- **What you are asked to do**
The answer must consist of the listing, reproduced exactly.

- **Recorded data**
"""

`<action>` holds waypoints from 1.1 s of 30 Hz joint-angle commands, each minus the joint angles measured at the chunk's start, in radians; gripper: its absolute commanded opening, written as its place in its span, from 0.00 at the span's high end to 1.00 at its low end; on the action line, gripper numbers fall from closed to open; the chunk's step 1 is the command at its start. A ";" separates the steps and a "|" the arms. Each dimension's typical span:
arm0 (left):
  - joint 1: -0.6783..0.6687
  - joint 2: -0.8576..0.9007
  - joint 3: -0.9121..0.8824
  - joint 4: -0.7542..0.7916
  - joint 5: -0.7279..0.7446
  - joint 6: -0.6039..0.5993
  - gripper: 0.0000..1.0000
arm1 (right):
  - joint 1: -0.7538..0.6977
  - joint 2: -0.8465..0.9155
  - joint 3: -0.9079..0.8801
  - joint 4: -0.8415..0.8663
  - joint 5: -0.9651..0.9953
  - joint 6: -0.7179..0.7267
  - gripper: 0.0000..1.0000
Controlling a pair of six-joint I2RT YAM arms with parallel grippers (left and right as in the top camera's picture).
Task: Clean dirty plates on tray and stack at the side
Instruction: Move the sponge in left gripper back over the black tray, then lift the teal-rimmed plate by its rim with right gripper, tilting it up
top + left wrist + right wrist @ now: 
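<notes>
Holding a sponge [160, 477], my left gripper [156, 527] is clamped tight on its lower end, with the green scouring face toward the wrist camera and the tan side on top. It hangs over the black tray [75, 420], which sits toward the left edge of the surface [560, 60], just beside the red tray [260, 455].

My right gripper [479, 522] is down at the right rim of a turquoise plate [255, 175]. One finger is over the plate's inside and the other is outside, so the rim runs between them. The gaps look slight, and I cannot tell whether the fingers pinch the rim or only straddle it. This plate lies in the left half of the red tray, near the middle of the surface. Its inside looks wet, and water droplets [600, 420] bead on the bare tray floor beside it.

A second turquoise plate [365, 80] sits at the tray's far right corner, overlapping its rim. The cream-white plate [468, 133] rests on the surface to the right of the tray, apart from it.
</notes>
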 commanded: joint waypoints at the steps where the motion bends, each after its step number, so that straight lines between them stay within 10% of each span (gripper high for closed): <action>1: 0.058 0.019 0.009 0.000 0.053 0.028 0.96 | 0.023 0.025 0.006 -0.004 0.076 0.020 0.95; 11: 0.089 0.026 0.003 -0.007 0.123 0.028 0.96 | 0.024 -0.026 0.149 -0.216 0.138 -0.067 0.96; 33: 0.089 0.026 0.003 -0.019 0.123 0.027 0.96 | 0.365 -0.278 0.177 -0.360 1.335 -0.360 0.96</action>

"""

- **Exercise output**
`<action>` holds waypoints from 1.1 s of 30 Hz joint-angle commands, each minus the joint angles measured at the chunk's start, in radians; gripper: its absolute commanded opening, written as its place in its span, from 0.00 at the span's high end to 1.00 at its low end; on the action line, gripper numbers fall from closed to open; the chunk's step 1 is the command at its start. A ";" separates the steps and a "|" the arms. Each dimension's typical span:
arm0 (left):
  - joint 1: -0.6783..0.6687
  - joint 2: -0.8576..0.9007
  - joint 3: -0.9121..0.8824
  - joint 4: -0.7542..0.7916
  - joint 5: -0.7279..0.7446
  - joint 6: -0.6039..0.5993
  - gripper: 0.0000..1.0000
arm1 (right):
  - joint 1: -0.7538..0.6977
  - joint 2: -0.8465..0.9155
  - joint 3: -0.9079..0.8801
  - joint 4: -0.8415..0.8663
  - joint 5: -0.9651..0.9953
  - joint 6: -0.7179..0.7267
  - gripper: 0.0000..1.0000
Controlling a pair of six-joint I2RT YAM arms with parallel grippers (left and right as in the top camera's picture).
Task: Clean dirty plates on tray and stack at the side
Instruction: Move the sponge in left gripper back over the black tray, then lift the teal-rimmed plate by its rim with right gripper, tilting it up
top + left wrist + right wrist @ now: 
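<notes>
Holding a sponge [160, 477], my left gripper [156, 527] is clamped tight on its lower end, with the green scouring face toward the wrist camera and the tan side on top. It hangs over the black tray [75, 420], which sits toward the left edge of the surface [560, 60], just beside the red tray [260, 455].

My right gripper [479, 522] is down at the right rim of a turquoise plate [255, 175]. One finger is over the plate's inside and the other is outside, so the rim runs between them. The gaps look slight, and I cannot tell whether the fingers pinch the rim or only straddle it. This plate lies in the left half of the red tray, near the middle of the surface. Its inside looks wet, and water droplets [600, 420] bead on the bare tray floor beside it.

A second turquoise plate [365, 80] sits at the tray's far right corner, overlapping its rim. The cream-white plate [468, 133] rests on the surface to the right of the tray, apart from it.
</notes>
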 commanded: joint waypoints at the steps where the motion bends, each after its step number, so that straight lines between them stay within 10% of each span (gripper high for closed): <action>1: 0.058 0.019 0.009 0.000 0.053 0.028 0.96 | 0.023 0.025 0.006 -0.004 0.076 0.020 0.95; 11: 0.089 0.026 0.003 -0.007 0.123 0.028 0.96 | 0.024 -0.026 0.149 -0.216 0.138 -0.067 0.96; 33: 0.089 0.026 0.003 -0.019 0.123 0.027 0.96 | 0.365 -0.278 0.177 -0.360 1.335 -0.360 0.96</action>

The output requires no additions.